Have Earnings And Dividends Been Growing?

Stocks in companies that generate sustainable earnings growth often make the best dividend prospects, as it is easier to lift the dividend when earnings are rising. Investors love dividends, so if earnings fall and the dividend is reduced, expect a stock to be sold off heavily at the same time. Fortunately for readers, Shandong Weigao Group Medical Polymer's earnings per share have been growing at 16% a year for the past five years. Shandong Weigao Group Medical Polymer is paying out a bit over half its earnings, which suggests the company is striking a balance between reinvesting in growth, and paying dividends. Given the quick rate of earnings per share growth and current level of payout, there may be a chance of further dividend increases in the future.

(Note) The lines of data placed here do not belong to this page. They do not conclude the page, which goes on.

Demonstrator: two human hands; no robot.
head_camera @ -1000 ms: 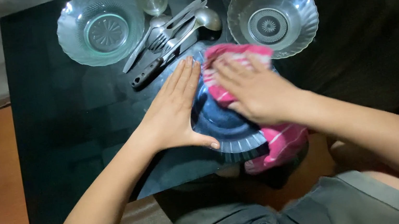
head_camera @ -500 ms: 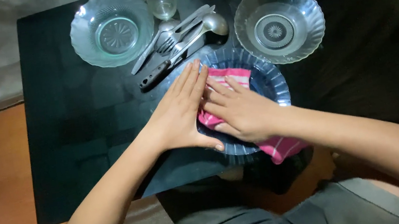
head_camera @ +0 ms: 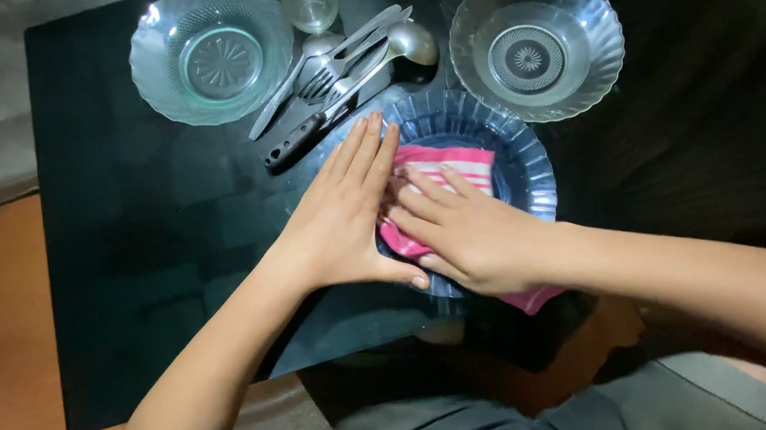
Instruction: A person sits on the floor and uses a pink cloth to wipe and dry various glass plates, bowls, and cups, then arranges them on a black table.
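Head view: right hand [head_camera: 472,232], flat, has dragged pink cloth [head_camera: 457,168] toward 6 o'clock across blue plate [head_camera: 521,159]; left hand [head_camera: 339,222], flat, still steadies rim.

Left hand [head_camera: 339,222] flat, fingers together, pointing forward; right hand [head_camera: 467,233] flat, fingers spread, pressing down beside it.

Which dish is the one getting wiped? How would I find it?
Look at the black table, near its front edge. There sits a blue ribbed glass plate under both hands, left hand and right hand, with a pink striped cloth on it. The other bowls are clear and bare.
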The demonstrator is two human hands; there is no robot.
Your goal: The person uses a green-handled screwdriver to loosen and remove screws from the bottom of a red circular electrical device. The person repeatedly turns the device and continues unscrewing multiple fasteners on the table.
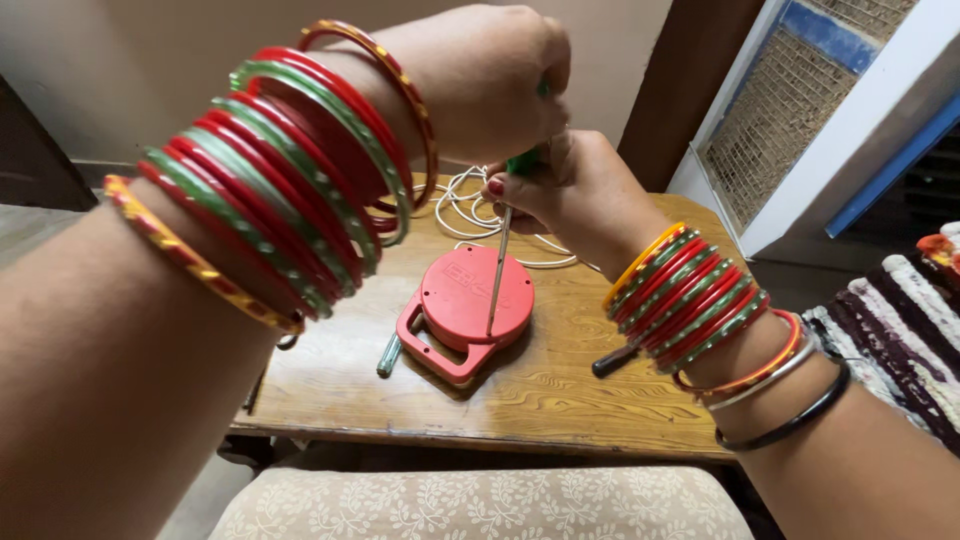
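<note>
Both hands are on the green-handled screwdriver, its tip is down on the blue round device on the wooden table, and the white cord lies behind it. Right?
Not quite: the round device is red, not blue, as the head view shows. The rest holds: the left hand and right hand grip the green-handled screwdriver, its tip rests on the device on the wooden table, and the white cord lies behind it.

Red round case [470, 305], green-handled screwdriver [505, 235], white cord [462, 205], brown wood-grain table [560, 385]. Red, green, yellow bangles [290, 180] on both wrists. Cream floral cushion [480, 505]. Striped maroon-white cloth [905, 325].
</note>
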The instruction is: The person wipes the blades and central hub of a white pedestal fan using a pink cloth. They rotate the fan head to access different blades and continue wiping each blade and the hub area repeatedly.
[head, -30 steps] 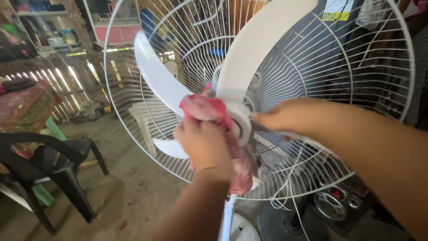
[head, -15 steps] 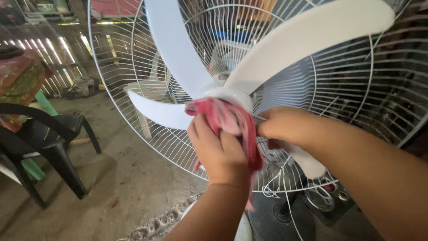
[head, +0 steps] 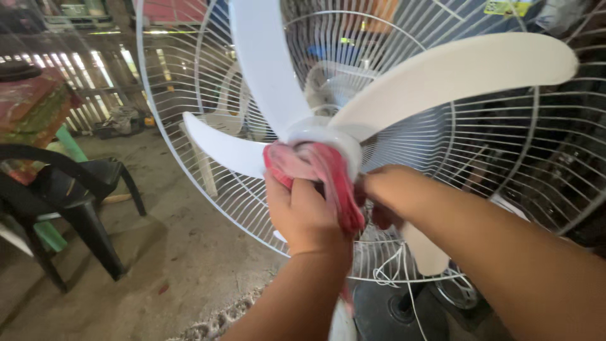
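Left hand fingers clutch the pink rag against the fan hub just above; right hand fingers pinch the lower blade.

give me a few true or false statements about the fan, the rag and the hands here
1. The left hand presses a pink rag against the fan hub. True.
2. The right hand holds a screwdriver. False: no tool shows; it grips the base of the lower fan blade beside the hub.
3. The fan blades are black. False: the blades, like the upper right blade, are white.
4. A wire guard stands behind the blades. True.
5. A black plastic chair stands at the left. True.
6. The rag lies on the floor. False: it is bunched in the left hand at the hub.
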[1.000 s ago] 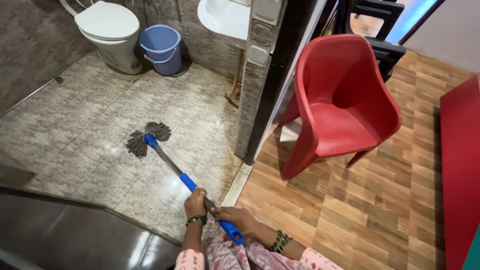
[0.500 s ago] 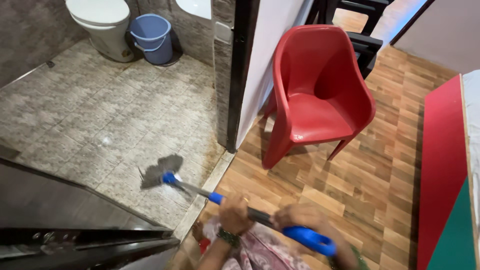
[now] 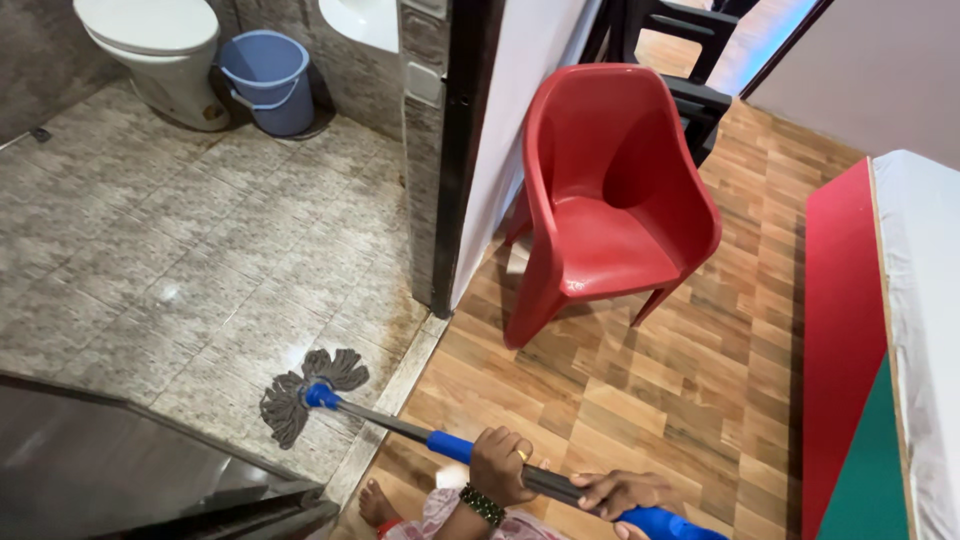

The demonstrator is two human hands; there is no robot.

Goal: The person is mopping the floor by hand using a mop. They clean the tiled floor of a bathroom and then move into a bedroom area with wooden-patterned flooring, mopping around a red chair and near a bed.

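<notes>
At the far left, a white toilet (image 3: 150, 40) stands against the bathroom wall with a blue bucket (image 3: 265, 80) just beside it and part of a white basin (image 3: 365, 20) above. The grey tiled floor (image 3: 170, 250) runs down to a dark door edge (image 3: 120, 450) in the lower left corner. On those tiles, near the threshold, lies the grey string head of the mop (image 3: 305, 395), spread flat and touching the floor. Its metal handle slants down and to the right, crossing the threshold onto the wooden floor (image 3: 640, 400).

The left hand (image 3: 498, 465) is wrapped around the handle just past the first blue grip, fingers closed on it, with a beaded bracelet at the wrist. The mop head sits well to the left of this hand. The right hand (image 3: 625, 490) is closed on the handle lower down, touching the second blue grip at the bottom edge. 1 bare foot (image 3: 375, 505) shows by the threshold.

Farther right, a red plastic chair (image 3: 600, 200) stands on the wood beside the door frame, with black chairs (image 3: 690, 50) behind it. At the far right is a red and green panel (image 3: 850, 400) along a white bed edge (image 3: 925, 330).
</notes>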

Many investors will assess a company's dividend performance by evaluating how much the dividend payments have changed over time. In the past 10 years, Shandong Weigao Group Medical Polymer has increased its dividend at approximately 9.6% a year on average. It's encouraging to see the company lifting dividends while earnings are growing, suggesting at least some corporate interest in rewarding shareholders.

The Bottom Line

Should investors buy Shandong Weigao Group Medical Polymer for the upcoming dividend? Earnings per share have grown at a nice rate in recent times and over the last year, Shandong Weigao Group Medical Polymer paid out less than half its earnings and a bit over half its free cash flow. It's a promising combination that should mark this company worthy of closer attention.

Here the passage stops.